> _ASSIGNMENT_
Repeat only the lines below from the one containing "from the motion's" through the one containing "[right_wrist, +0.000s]", inclusive, exactly as written.

> _Records from a collection_
════════════════
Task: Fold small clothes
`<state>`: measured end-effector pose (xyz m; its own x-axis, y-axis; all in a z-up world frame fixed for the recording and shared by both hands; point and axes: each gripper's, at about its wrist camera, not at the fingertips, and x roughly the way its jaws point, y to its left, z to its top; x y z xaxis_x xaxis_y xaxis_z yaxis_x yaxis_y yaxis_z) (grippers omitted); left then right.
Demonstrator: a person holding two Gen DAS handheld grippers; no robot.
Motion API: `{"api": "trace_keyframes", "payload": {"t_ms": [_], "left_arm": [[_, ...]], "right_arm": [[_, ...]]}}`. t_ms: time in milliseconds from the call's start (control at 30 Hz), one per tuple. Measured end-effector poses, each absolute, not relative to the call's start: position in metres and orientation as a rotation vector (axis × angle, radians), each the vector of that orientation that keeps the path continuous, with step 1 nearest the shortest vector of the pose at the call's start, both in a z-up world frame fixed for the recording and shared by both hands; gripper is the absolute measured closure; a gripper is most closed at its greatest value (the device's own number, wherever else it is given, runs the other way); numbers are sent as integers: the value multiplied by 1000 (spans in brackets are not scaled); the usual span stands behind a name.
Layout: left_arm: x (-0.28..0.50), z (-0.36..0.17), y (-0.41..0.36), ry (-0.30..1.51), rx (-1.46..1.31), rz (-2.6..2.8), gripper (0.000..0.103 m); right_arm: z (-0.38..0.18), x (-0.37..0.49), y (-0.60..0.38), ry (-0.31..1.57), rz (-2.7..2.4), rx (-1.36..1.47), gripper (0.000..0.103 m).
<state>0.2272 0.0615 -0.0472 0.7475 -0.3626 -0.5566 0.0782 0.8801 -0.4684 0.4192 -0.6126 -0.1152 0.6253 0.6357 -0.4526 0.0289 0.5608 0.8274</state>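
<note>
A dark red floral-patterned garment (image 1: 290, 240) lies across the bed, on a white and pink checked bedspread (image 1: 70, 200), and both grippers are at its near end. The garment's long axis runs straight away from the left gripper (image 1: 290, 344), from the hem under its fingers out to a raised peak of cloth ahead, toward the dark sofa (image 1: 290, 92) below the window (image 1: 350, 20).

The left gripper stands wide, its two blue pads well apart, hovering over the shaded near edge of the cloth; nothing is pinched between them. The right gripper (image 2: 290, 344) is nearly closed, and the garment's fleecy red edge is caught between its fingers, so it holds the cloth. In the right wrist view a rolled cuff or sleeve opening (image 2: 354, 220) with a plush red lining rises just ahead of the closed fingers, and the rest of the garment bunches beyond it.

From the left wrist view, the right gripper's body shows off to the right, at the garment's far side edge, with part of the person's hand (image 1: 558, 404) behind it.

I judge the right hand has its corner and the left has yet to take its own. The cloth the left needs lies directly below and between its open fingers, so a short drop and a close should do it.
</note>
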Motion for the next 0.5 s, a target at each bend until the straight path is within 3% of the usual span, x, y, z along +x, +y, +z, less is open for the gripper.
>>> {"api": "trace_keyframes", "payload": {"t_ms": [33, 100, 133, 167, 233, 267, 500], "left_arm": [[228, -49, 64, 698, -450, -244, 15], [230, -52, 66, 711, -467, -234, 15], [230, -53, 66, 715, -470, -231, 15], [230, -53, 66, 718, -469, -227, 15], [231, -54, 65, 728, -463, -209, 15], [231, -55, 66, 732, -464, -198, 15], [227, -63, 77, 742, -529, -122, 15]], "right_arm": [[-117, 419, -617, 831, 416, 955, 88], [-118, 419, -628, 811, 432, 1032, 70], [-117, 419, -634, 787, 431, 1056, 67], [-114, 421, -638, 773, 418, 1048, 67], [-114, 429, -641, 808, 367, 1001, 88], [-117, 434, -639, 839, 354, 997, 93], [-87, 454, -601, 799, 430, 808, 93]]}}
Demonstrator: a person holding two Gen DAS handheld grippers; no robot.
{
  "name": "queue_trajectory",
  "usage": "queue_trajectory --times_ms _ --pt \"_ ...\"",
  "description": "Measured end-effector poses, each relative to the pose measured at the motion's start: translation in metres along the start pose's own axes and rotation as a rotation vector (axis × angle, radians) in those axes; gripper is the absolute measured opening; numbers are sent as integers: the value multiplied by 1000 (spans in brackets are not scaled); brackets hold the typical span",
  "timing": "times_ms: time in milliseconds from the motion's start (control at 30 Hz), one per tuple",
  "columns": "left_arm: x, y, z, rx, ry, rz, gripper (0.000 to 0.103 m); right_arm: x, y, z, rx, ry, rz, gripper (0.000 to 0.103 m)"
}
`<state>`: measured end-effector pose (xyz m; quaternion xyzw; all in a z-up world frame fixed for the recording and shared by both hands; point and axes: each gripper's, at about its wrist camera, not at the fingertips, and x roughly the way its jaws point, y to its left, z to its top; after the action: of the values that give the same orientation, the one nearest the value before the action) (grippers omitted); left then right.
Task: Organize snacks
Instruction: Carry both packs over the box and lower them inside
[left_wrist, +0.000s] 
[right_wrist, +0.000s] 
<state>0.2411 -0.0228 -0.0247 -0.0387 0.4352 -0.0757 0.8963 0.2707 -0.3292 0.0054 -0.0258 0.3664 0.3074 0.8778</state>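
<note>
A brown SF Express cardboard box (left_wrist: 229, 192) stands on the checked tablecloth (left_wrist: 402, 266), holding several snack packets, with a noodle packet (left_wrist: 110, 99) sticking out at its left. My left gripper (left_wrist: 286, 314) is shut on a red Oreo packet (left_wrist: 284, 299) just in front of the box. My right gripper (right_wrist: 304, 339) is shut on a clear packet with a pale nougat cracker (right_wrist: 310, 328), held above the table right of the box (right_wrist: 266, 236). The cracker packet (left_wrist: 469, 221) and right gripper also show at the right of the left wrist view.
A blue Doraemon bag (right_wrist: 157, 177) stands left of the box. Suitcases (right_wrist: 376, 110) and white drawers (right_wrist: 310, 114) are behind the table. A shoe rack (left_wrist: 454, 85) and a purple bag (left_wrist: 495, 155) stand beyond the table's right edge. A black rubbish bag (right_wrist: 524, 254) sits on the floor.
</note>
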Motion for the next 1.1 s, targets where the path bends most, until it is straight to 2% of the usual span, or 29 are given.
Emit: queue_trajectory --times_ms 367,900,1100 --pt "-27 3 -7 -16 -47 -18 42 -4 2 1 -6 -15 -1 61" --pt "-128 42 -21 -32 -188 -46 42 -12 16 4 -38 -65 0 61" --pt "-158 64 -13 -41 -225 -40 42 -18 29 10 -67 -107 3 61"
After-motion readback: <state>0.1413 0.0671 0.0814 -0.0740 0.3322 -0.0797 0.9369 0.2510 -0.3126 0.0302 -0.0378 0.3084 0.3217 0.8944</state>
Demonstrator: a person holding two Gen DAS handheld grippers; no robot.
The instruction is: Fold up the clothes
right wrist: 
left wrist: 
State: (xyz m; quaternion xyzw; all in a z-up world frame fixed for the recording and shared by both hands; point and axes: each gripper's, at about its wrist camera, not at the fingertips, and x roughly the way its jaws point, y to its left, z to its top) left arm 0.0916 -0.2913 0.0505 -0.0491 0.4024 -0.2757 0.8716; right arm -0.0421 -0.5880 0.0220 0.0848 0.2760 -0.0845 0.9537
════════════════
> _EXERCISE SOLUTION_
  "timing": "times_ms: time in milliseconds from the motion's start (control at 30 Hz), one per tuple",
  "columns": "left_arm: x, y, z, rx, ry, rz, gripper (0.000 to 0.103 m); right_arm: x, y, z, rx, ry, rz, gripper (0.000 to 0.103 m)"
}
`<state>`: measured end-effector pose (xyz m; quaternion xyzw; all in a z-up world frame fixed for the recording and shared by both hands; point and axes: each gripper's, at about its wrist camera, not at the fingertips, and x roughly the way its jaws point, y to its left, z to its top; after the action: of the values that give the same orientation, the one nearest the value before the action) (grippers omitted); left then right.
Task: Organize snacks
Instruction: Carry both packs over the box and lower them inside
[left_wrist, +0.000s] 
[right_wrist, +0.000s] 

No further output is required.